Como sucede en casi todos los centros consagrados a la actividad comercial, en el sistema educativo actual, el cliente –o sea el alumno–, casi siempre tiene la razón, y si paga, por regla general, gana. He conocido alumnos universitarios que no tenían el nivel para graduarse de profesionales y, sin embargo, no sé por qué extraño fenómeno, por qué artes y subterfugios, terminaron graduándose sin que ello implicara una mejora de sus conocimientos ni de sus aptitudes intelectuales.

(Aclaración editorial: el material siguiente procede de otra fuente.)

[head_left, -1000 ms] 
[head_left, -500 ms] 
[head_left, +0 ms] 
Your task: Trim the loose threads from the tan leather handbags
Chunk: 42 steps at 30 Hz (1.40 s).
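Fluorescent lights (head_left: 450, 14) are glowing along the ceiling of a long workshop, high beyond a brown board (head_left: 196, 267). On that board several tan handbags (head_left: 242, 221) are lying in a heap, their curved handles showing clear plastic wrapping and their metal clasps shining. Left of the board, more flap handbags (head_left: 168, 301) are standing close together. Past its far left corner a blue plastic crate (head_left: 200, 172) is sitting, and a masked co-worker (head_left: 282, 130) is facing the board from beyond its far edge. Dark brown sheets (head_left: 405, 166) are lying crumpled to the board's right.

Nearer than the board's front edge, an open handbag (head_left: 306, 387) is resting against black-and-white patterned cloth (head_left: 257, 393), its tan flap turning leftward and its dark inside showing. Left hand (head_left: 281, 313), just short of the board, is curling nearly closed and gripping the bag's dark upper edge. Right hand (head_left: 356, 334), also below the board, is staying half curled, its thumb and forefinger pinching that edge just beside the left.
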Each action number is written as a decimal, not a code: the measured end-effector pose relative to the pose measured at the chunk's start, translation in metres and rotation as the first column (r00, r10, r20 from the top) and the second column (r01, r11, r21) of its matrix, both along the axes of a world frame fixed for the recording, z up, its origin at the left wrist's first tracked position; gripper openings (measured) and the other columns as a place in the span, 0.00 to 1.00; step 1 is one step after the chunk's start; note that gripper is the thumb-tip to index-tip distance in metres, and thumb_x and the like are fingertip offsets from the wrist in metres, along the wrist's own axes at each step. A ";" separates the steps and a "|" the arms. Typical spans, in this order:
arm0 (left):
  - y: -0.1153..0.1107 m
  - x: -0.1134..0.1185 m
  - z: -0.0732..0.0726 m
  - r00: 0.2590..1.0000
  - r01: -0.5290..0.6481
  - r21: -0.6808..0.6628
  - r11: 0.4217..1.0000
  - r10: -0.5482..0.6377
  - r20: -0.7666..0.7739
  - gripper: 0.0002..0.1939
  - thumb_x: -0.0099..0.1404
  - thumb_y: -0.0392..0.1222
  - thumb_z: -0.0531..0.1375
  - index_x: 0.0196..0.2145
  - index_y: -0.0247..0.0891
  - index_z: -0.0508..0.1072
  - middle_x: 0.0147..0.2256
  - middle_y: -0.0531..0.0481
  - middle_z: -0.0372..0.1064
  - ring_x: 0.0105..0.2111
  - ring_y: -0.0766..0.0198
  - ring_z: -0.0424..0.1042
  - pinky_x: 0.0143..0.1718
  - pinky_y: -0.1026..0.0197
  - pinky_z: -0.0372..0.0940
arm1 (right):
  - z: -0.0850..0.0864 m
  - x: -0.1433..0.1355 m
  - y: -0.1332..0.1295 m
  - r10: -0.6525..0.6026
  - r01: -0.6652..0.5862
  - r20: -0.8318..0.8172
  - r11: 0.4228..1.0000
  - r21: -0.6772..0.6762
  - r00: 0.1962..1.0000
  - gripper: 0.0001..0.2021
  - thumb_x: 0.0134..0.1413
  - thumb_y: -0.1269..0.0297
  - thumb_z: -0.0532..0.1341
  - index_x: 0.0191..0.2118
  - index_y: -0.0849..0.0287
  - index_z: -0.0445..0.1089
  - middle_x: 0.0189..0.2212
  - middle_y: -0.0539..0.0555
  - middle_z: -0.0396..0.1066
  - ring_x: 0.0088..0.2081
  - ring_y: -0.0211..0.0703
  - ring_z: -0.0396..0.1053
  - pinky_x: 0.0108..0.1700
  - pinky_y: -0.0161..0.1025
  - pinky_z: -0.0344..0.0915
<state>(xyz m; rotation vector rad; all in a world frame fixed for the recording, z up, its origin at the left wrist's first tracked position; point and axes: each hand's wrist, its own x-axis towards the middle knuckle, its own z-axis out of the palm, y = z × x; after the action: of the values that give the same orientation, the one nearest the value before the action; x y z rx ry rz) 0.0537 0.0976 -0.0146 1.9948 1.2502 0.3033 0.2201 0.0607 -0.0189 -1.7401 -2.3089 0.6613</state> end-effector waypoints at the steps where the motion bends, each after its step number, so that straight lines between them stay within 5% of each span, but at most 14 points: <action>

Cierto día terminé con la universidad donde trabajaba, porque la directora de cursos me llamó para solicitarme que fuera menos estricto con los estudiantes, ya que casi todos eran asalariados y no tenían tiempo para estudiar ni para hacer los trabajos que se les pedían. Yo argumenté que de cincuenta alumnos que había en cada clase (por poner una cifra), tal vez había diez que mostraban interés y se esforzaban, quizá diez o quince más lograrían pasar el año, pero que prácticamente los veinticinco restantes no daban pie con bola, como suele decirse y que, rigurosamente hablando, deberían largarse. 

Como era de suponer, a la directora y al director del departamento no les parecieron estas consideraciones mías, así que en los semestres siguientes no fui invitado nunca más a dar clases, lo que me libró de desarrollar una úlcera galopante y me permitió dedicarme de lleno a actividades menos frustrantes y mejor remuneradas.